Pour justifier correctement ce départ afin qu'il n'apparaisse pas comme un abandon, les auteurs nous offrent une séquence avec Wilke intéressante où elle découvre que ses intérêts personnels sont finalement à l'opposé de ceux de sa nouvelle école. Plutôt que de se battre en se lamentant, elle choisit d'abandonner par conviction, geste en apparence chevaleresque qui cache un orgueil indéniable, mais ramène le personnage dans la bonne direction. Un virage nécessaire qui pousse la fille de Regina à se poser la question de ce qui prévaut pour elle entre son ambition et son intégrité.
Une intrigue convenable, assez prévisible qui marque un besoin des auteurs de tourner la page sur cette histoire de basket qui n'aura jamais vraiment pris. Un virage nécessaire tant les deux derniers épisodes auront laissé des craintes quant à la capacité du show à se renouveler et à quitter l'impasse narrative où il se trouvait. A l'opposé, le procès des Kennish contre l'hôpital continue de s'enliser, histoire importante par son lien avec l'échange à l'origine de la série, mais dont la progression hachée empêche d'en apprécier les enjeux.

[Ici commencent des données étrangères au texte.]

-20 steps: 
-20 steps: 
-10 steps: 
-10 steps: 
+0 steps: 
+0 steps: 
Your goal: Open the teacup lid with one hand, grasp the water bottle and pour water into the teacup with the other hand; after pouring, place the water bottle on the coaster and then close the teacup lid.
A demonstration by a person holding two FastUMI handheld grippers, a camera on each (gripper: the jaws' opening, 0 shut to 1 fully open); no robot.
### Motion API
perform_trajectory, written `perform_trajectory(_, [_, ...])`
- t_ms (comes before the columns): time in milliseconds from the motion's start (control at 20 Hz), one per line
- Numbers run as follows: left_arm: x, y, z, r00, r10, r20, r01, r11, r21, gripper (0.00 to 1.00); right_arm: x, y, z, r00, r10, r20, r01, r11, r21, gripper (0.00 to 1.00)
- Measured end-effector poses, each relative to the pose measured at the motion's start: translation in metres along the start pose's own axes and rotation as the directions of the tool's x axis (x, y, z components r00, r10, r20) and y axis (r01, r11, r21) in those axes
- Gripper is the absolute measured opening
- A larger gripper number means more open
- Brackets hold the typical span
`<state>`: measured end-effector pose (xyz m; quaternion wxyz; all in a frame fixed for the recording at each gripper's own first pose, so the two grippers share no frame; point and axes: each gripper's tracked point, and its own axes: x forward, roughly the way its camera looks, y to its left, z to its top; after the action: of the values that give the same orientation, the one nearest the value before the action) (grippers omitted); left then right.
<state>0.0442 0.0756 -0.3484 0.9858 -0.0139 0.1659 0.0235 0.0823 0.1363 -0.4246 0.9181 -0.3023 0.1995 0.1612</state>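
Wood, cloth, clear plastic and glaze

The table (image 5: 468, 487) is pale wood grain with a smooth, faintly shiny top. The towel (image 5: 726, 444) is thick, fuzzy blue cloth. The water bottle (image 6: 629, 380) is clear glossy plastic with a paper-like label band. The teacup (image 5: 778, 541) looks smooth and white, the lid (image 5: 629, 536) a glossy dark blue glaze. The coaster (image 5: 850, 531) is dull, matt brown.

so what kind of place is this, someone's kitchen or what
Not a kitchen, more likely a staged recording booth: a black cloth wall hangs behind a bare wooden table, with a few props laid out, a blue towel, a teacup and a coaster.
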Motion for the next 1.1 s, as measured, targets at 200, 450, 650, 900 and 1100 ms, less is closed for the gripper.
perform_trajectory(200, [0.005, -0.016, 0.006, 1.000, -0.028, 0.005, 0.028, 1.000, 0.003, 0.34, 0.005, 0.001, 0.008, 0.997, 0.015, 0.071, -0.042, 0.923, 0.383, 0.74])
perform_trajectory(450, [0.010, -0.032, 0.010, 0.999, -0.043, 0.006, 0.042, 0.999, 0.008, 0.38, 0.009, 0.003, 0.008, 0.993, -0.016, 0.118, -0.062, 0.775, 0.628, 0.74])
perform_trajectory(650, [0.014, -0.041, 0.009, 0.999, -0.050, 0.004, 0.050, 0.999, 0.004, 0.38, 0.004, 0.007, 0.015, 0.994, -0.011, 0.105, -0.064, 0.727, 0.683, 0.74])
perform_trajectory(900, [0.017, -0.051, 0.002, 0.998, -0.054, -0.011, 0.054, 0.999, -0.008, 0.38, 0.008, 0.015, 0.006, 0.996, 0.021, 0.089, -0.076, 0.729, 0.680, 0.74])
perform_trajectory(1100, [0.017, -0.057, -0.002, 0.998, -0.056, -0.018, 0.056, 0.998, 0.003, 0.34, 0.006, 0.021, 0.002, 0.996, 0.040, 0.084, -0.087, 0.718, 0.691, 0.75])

Un procès qui met du temps à venir
Pour compléter encore un peu cet épisode, les auteurs confrontent Kathryn à l'infirmière à l'origine de l'échange, donnant une suite de scènes inutilement larmoyantes. Une storyline qui sert avant tout de piqûres de rappel pour la suite avant un retour sur ce procès qui aura un peu trop traîné, perdant petit à petit de son importance. L'occasion de lancer un arc intéressant autour de cette confrontation entre les Kennish et l'hôpital, en espérant que les auteurs en profitent pour amener un peu de contenu pour lancer pour de bon cette seconde partie de saison.
En conclusion, un épisode convaincant, largement supérieur aux deux précédents, qui vient conclure intelligemment l'aventure de Daphne au sein de l'équipe de basket de Büchner. C'est en se focalisant du côté de Régina et en délaissant les Kennish que les scénaristes retrouvent une certaine inspiration, surtout par le biais de cette longue scène dans la salle d'exposition très réussie. Retrouvant une finesse d'écriture que la série avait perdu, l'épisode propose deux très belles scènes à Emmett, Sean Berdy prouvant une nouvelle fois qu'il est un acteur vraiment touchant et étonnamment expressif.
J'aime :
- la scène d'ouverture remarquable
- la longue séquence à la salle d'exposition
- Sean Berdy vraiment étonnant
Je n'aime pas :
- le regard un peu trop mielleux de Kathryn envers l'infirmière
- la storyline de Daphne assez prévisible
Note : 13 / 20
Un épisode satisfaisant qui renoue avec une finesse d'écriture que SaB semblait avoir perdu, offrant une très bonne storyline tournant autour du personnage de Regina. L'occasion de clore certains arcs ratés, en particulier celui tournant autour de l'intégration de Daphne au sein de sa nouvelle équipe de basket, en espérant que l'embellie observée cette semaine se poursuive.